Confronting High-Risk Hazardous Working Conditions:

Southcentral Washington is home to the 580-square mile Hanford Nuclear Reservation, the nation’s largest and most complex environmental cleanup effort. Confronting risks due to groundwater contamination reaching the Columbia River, leaking tanks, and radiation exposures to workers, NRT-LEAD researchers are aiding contractors working on the site (e.g., Washington River Protection Solution, PNNL) to develop new technologies to facilitate the removal of the semi-solid wastes from the storage tanks. To alleviate the health and exposure risks to workers, specially designed remote-operated robotic equipment has been employed to loosen and retrieve semi-solid waste from the tanks and to monitor conditions within the tanks. In this type of hazardous working condition, autonomous and robotic systems require not only skilled operators, but a support team capable of recognizing, diagnosing and repairing problems before they cause catastrophic failure and render a robotic system unrecoverable. Our team members are working on the following projects to demonstrate the effectiveness of robotic-based cleanup approaches for the Hanford site, as well as the existing and future needs for skilled operators and developers of autonomous and robotic systems for environmental cleanup, restoration, and monitoring.

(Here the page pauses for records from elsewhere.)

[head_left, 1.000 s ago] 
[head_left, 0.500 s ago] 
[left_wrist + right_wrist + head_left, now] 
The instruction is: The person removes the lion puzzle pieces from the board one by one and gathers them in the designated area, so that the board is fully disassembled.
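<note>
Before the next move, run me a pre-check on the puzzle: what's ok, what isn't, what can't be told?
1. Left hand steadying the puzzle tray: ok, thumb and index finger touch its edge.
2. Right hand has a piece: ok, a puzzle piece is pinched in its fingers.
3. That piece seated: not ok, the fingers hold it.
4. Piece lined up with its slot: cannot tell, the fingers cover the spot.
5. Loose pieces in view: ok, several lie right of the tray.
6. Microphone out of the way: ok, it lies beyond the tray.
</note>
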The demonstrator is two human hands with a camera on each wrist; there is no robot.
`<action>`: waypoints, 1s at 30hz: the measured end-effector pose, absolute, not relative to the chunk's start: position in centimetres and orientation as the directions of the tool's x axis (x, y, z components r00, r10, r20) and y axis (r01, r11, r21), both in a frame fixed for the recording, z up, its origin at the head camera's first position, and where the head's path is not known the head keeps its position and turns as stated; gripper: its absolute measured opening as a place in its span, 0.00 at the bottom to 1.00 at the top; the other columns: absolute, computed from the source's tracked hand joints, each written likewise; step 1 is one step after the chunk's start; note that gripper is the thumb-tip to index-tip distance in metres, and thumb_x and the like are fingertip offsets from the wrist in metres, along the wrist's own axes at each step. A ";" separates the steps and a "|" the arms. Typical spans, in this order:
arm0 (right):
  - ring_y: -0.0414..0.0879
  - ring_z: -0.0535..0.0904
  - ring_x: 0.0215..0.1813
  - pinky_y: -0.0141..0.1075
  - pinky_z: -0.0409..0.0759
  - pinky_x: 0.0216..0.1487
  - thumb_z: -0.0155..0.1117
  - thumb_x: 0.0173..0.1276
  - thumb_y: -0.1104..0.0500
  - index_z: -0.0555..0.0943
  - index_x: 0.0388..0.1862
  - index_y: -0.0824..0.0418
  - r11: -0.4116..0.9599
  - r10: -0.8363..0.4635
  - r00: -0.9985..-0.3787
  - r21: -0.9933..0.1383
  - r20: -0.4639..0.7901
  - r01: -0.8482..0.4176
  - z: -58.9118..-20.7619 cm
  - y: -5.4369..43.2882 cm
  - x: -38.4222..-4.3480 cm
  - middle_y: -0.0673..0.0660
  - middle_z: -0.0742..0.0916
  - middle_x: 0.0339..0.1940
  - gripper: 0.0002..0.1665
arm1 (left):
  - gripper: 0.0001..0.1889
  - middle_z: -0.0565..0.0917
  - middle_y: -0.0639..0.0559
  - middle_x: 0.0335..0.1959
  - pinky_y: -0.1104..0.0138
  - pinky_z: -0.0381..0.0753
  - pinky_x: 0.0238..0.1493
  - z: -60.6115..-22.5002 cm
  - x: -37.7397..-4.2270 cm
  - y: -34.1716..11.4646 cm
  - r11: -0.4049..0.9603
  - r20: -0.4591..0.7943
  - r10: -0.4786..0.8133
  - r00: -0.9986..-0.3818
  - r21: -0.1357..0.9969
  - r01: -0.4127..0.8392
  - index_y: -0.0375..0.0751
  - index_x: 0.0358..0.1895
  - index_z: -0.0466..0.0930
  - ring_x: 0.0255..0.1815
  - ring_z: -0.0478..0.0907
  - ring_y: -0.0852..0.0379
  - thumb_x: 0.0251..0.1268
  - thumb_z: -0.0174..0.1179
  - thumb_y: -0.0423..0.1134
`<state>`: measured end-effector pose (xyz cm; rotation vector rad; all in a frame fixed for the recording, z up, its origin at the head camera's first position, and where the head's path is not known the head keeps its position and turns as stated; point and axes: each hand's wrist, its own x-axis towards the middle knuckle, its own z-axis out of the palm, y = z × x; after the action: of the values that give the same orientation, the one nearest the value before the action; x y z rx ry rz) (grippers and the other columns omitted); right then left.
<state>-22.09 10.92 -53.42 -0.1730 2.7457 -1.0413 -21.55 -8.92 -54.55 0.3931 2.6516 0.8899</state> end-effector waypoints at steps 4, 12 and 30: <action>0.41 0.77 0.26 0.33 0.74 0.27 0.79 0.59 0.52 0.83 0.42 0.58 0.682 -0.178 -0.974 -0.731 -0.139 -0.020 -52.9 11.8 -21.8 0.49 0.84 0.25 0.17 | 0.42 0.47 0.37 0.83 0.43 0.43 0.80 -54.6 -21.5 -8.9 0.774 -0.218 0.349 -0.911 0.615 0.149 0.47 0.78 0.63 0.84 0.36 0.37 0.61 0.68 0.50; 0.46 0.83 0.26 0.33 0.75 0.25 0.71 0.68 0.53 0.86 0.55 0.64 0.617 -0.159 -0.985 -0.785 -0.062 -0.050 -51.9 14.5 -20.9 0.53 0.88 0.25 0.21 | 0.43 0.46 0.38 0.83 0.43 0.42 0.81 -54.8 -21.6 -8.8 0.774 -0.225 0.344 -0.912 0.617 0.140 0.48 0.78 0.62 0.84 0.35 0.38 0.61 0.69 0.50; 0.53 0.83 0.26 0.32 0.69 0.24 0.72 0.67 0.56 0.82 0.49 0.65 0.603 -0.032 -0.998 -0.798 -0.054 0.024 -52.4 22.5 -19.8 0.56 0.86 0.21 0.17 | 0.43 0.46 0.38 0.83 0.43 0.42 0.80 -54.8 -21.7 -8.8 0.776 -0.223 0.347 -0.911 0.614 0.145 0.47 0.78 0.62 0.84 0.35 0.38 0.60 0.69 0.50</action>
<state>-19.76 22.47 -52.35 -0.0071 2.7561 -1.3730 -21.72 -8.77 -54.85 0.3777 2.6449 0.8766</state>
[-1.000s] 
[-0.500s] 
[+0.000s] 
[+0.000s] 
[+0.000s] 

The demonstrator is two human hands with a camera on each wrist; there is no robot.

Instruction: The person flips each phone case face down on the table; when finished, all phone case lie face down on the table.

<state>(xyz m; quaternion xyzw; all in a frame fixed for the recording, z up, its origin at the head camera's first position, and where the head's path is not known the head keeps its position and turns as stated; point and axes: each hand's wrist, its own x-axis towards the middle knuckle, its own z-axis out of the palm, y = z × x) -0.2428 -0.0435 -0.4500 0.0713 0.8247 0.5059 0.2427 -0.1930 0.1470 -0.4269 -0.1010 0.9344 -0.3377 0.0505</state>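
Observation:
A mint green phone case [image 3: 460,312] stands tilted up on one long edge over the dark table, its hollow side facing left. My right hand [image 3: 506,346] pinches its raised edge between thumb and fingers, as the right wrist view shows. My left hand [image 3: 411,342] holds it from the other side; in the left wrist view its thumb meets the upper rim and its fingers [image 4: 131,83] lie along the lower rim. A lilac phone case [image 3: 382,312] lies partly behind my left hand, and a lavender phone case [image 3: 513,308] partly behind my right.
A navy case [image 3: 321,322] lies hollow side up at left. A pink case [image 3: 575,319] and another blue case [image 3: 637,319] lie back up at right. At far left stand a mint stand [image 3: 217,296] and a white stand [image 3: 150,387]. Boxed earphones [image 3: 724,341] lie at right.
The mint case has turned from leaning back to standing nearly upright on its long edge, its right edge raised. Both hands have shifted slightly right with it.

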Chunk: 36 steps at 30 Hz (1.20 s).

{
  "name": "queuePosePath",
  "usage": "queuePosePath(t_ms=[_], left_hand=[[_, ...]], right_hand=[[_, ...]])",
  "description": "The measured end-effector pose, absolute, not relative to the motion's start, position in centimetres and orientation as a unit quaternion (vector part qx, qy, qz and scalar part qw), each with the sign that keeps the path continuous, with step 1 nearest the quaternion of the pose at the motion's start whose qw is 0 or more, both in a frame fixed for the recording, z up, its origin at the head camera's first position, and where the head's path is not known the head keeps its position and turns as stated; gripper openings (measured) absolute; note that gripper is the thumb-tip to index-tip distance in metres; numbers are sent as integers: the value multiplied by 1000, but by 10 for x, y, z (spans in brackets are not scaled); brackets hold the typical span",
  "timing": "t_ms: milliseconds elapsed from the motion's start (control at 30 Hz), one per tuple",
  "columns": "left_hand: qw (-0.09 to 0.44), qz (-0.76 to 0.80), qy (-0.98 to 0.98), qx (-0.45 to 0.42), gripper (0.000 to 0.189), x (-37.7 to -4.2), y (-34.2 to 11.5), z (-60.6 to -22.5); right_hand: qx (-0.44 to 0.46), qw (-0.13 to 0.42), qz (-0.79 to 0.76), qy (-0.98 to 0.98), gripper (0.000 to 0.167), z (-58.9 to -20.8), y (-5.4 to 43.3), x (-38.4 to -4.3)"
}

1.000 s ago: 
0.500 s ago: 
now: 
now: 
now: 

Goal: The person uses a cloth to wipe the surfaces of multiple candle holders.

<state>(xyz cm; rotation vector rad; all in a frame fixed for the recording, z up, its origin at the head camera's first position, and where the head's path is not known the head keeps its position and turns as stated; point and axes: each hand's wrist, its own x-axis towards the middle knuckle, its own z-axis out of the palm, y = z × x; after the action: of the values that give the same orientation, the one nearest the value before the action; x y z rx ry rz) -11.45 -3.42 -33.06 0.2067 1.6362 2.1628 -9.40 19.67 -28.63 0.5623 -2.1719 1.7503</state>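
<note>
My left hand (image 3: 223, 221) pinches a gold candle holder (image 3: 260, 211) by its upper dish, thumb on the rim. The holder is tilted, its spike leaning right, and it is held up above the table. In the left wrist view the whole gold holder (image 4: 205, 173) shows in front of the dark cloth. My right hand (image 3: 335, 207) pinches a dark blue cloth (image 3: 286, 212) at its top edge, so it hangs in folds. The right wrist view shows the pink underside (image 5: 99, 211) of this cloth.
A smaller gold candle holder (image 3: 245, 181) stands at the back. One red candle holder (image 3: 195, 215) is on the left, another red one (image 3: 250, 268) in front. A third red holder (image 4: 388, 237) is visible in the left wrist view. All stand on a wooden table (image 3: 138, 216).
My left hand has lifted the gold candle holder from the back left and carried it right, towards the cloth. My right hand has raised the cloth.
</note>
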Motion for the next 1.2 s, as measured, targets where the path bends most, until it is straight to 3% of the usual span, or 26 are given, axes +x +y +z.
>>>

  • Autonomous Platform for Nuclear Waste Monitoring (Dr. S. Hudson)
  • A 4D Autonomous Robotic System for Nuclear Waste (Dr. C. Mo)
  • 3D Convolutional Neural Networks for inspection of repositories (Dr. J. Swensen)
  • Computer Vision for Sensor Tracking in Double-Shell Nuclear Tanks (Dr. J. Miller)
  • Halide Perovskite Materials for Radiation Detection (Dr. X. Guo)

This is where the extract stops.